┌────────

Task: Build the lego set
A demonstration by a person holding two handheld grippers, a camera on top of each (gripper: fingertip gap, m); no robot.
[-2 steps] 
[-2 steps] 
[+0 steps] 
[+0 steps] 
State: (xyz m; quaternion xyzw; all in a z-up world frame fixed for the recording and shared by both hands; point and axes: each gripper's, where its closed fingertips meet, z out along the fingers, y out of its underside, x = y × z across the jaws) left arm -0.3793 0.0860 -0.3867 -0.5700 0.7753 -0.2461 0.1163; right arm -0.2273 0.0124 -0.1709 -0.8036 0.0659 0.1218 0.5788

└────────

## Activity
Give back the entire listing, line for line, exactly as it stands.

## Expected output
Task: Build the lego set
A demonstration by a person holding two handheld grippers, a camera on top of each (gripper: fingertip gap, m); no robot.
[-2 steps] 
[-2 steps] 
[+0 steps] 
[+0 steps] 
State: (xyz m; quaternion xyzw; all in a z-up world frame fixed for the recording and shared by both hands; point and axes: each gripper's, where its closed fingertips meet, z out along the fingers, y out of its underside, x = y × z across the jaws) left arm -0.3793 0.0860 -0.3867 -0.5700 0.7753 -0.2461 0.1163; right arm -0.2273 0.0124 -0.1709 -0.8036 0.0659 0.1218 0.5788

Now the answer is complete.